Hunter syndrome, or mucopolysaccharidosis II (MPS II), is a serious genetic disorder that primarily affects males. It interferes with the body’s ability to break down and recycle specific mucopolysaccharides (mew-ko-pol-ee-sak-ah-rides), also known as glycosaminoglycans (gli-ko-sah-mee-no-gli-cans) or GAG. Hunter syndrome is one of several related lysosomal storage diseases.
In Hunter Syndrome, GAG build up in cells throughout the body due to a deficiency or absence of the enzyme iduronate-2-sulfatase (I2S). This buildup interferes with the way certain cells and organs in the body function and leads to a number of serious symptoms. As the buildup of GAG continues throughout the cells of the body, signs of Hunters Syndrome become more visible. Physical manifestations for some people with Hunter syndrome include distinct facial features, a large head, and an enlarged abdomen. People with Hunter syndrome may also experience hearing loss, thickening of the heart valves leading to a decline in cardiac function, obstructive airway disease, sleep apnea, and enlargement of the liver and spleen. Range of motion and mobility may also be affected. In some cases of Hunter syndrome, central nervous system involvement leads to developmental delays and nervous system problems. Not all people with Hunter syndrome are affected by the disease in exactly the same way, and the rate of symptom progression varies widely. However, Hunter syndrome is always progressive and life-limiting.
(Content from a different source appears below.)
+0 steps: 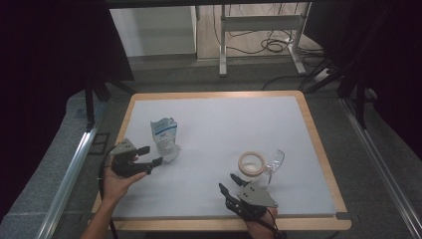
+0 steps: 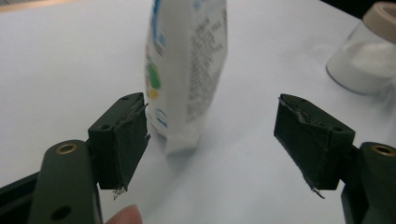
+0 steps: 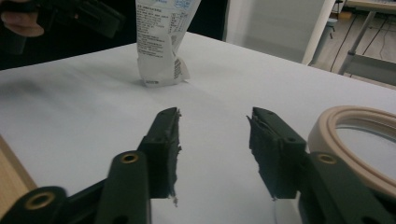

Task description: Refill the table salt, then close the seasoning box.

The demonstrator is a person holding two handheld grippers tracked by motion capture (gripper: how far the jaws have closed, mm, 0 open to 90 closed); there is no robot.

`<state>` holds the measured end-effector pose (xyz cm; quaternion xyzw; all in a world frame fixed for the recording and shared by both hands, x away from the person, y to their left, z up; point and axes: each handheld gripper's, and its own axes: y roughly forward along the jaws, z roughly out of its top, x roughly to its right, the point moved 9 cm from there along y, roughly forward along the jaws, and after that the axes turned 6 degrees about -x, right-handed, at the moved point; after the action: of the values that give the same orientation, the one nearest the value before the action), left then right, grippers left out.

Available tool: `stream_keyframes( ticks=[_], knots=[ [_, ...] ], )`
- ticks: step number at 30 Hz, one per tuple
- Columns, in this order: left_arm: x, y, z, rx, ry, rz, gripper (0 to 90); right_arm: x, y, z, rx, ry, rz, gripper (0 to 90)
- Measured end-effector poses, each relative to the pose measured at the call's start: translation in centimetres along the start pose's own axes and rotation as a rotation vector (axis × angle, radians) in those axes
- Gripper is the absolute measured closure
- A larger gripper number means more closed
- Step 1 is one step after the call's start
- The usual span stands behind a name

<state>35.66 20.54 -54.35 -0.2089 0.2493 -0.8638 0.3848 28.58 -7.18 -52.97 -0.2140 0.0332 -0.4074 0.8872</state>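
A white printed pouch (image 1: pixel 164 135) stands upright on the white table top (image 1: pixel 219 124), at the left. My left gripper (image 1: pixel 154 155) is just beside the pouch's foot. In the left gripper view the left gripper (image 2: pixel 212 109) is open wide, and the pouch (image 2: pixel 187 70) stands just ahead of the gap, close to the jaw on the picture's left, with no pad pressing on it. A glass jar with a beige lid (image 1: pixel 251 163) holds white powder (image 2: pixel 369 60). My right gripper (image 1: pixel 227 181) sits just before the jar. The right gripper (image 3: pixel 215 115) is open, with bare table between its jaws and the jar's lid (image 3: pixel 359 140) at its right.
A clear plastic piece (image 1: pixel 275 160) lies against the jar's right side. The table has a wooden rim (image 1: pixel 312 134). Beyond its far edge stand a metal frame (image 1: pixel 259 30) and cables on the floor (image 1: pixel 273 45). Black drapes hang at both sides.
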Motion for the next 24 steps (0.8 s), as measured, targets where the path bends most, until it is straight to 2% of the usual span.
stream_keyframes(
  ticks=[2, 7, 11, 13, 16, 20, 24],
  knots=[
    [0.3, 0.3, -0.3, -0.003, 0.003, -0.008, 25.8, 0.1, -0.3, -0.1, -0.002, 0.000, 0.008, 59.7],
    [0.8, 0.7, -1.1, -0.015, -0.014, -0.050, 25.2, 1.1, -1.3, -0.4, 0.008, 0.008, -0.001, 79.1],
    [1.3, 1.1, -2.1, -0.012, -0.026, -0.065, 25.2, 1.6, -2.1, -0.4, 0.012, 0.001, 0.026, 89.6],
    [1.4, 1.3, -2.4, -0.031, -0.018, -0.065, 25.5, 1.8, -2.5, -0.5, 0.015, -0.005, 0.034, 90.0],
    [1.5, 1.3, -2.5, -0.032, -0.025, -0.076, 25.6, 2.3, -3.3, -0.6, 0.023, -0.009, 0.033, 90.0],
    [1.8, 1.3, -2.8, -0.036, -0.017, -0.069, 25.6, 2.9, -4.5, -0.7, 0.043, -0.010, 0.035, 90.0],
    [2.1, 1.5, -2.8, -0.034, -0.017, -0.076, 25.5, 3.4, -5.9, -1.0, 0.062, -0.005, 0.060, 90.0]
  ],
)
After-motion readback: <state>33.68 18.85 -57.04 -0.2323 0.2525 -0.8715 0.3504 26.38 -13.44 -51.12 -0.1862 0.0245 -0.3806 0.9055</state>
Currently there is an intravenous enzyme replacement therapy that Jack receives weekly. Elaprase, the drug, is manufactured by Shire Genetic Therapies. http://www.shire.com/shireplc/en/home Unfortunately this drug does not cross the blood brain barrier, meaning its molecular make up is too large to get into the brain. So the weekly drug administered is not preventing the brain progression from the disease, which ultimately causes death. Shire Human Genetics is currently involved in a trial to get the drug into the brain. Jack was not eligible for Phase I of the trial due to hydrocephalus. We continue to pray that Jack will receive intrathecal drug soon, real soon!